INSIGHTS

From Pattern-Matching to Representation: The Real Shift in AI for Finance

Quantitative finance has used machine learning for decades, but the fundamental approach has barely changed. A new class of models is shifting the paradigm from predicting price movements to understanding what financial assets actually are.

12-MINUTE READ

Quantitative finance has used machine learning for longer than almost any other industry. Renaissance Technologies began applying statistical models to market data in the 1980s. Their Medallion Fund went on to produce average annual returns of 66% before fees over three decades, arguably the most impressive track record in the history of investing. The quant revolution that followed brought an entire industry of algorithmic trading, factor investing, and systematic strategies.

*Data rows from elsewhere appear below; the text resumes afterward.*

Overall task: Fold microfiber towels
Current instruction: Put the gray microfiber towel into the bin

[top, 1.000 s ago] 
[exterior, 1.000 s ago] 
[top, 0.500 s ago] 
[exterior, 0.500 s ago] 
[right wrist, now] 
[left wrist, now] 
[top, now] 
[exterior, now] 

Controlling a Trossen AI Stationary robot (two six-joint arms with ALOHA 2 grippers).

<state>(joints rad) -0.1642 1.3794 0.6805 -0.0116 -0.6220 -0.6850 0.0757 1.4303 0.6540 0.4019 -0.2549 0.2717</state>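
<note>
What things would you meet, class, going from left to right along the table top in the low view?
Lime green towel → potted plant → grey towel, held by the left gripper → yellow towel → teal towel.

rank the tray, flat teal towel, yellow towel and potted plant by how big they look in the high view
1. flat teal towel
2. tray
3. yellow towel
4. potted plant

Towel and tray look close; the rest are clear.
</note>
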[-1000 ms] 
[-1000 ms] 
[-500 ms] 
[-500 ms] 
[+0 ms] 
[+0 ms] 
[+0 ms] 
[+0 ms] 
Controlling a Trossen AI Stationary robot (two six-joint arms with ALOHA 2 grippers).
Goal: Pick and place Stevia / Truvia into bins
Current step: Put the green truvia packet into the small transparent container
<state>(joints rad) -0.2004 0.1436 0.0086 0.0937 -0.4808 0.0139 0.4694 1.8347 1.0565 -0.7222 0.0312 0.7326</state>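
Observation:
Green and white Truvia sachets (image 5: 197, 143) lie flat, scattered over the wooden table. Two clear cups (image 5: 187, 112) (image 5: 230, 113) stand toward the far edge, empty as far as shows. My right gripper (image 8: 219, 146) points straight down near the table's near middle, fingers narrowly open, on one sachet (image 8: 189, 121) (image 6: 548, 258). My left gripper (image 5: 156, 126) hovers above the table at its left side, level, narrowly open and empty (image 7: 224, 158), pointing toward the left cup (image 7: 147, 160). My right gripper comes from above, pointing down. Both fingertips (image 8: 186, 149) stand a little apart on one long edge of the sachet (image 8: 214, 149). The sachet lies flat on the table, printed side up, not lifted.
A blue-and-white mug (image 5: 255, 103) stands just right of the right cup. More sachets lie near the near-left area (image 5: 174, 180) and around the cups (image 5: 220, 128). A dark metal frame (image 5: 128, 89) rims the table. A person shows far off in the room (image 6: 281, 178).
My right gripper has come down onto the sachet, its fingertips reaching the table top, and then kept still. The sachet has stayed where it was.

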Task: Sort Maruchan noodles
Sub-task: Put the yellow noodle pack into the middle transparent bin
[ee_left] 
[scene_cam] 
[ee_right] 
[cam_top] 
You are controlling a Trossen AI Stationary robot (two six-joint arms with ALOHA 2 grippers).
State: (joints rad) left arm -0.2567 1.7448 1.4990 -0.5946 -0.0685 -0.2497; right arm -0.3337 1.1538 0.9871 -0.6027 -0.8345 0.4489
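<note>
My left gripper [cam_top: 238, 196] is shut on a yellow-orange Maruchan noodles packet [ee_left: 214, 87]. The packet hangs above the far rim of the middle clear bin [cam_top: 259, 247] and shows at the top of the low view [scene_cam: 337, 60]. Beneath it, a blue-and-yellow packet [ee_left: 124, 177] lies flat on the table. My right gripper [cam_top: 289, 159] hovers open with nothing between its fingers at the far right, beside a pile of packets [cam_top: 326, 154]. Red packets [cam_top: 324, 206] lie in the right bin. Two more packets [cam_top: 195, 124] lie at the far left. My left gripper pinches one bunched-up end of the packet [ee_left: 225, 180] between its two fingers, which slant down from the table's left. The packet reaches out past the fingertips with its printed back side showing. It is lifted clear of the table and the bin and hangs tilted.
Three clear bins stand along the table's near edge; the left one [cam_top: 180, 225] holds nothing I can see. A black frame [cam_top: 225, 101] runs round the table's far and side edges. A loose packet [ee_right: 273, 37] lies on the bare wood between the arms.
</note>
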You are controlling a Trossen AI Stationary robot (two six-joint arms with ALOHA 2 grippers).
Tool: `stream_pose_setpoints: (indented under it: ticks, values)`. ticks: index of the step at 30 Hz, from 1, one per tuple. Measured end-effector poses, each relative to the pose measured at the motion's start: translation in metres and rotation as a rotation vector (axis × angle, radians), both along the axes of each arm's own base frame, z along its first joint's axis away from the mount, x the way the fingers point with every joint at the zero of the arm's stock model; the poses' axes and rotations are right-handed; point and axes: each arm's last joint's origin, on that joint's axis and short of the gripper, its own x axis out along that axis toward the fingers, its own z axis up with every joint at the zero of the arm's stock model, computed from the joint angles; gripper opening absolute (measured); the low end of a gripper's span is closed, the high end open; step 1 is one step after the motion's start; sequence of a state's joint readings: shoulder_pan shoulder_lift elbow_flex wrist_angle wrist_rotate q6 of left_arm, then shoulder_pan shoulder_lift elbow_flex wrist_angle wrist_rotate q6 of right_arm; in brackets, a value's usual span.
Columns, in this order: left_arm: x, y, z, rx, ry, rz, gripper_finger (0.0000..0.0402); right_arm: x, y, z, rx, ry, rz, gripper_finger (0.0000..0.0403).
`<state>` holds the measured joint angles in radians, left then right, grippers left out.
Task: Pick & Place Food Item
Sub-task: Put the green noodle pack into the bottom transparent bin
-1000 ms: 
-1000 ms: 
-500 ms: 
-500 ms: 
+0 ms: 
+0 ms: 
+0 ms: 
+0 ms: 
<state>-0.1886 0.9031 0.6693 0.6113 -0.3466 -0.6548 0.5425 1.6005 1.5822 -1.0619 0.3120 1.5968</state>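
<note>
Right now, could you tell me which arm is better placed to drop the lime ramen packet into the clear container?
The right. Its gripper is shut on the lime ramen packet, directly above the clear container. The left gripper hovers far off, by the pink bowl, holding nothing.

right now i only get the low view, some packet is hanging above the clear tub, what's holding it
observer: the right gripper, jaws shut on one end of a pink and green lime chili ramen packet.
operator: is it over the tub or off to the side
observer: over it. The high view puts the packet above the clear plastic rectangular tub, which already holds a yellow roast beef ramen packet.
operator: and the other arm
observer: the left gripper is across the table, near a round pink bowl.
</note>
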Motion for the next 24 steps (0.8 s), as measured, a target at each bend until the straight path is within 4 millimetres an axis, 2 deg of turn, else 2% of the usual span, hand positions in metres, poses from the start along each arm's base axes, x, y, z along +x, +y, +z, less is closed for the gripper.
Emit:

But there is something important buried in that history that is often glossed over: the fundamental approach has barely changed. From the earliest trend-following models through to modern gradient-boosted trees and deep learning on order book data, the core logic has remained the same. Find statistical patterns in historical price and volume data. Bet that they persist. Replace them when they stop working.

This is pattern-matching. And pattern-matching has a structural problem.

The half-life problem

Statistical patterns in financial markets have a half-life. A pattern works until it doesn’t. There are several reasons for this, and they compound.

The first is crowding. When a profitable signal is discovered, capital flows toward it. The more participants trading on the same pattern, the more compressed the returns become. What was once an edge gets arbitraged down to nothing. This is not a theoretical concern. Alpha decay is one of the most well-documented phenomena in systematic trading.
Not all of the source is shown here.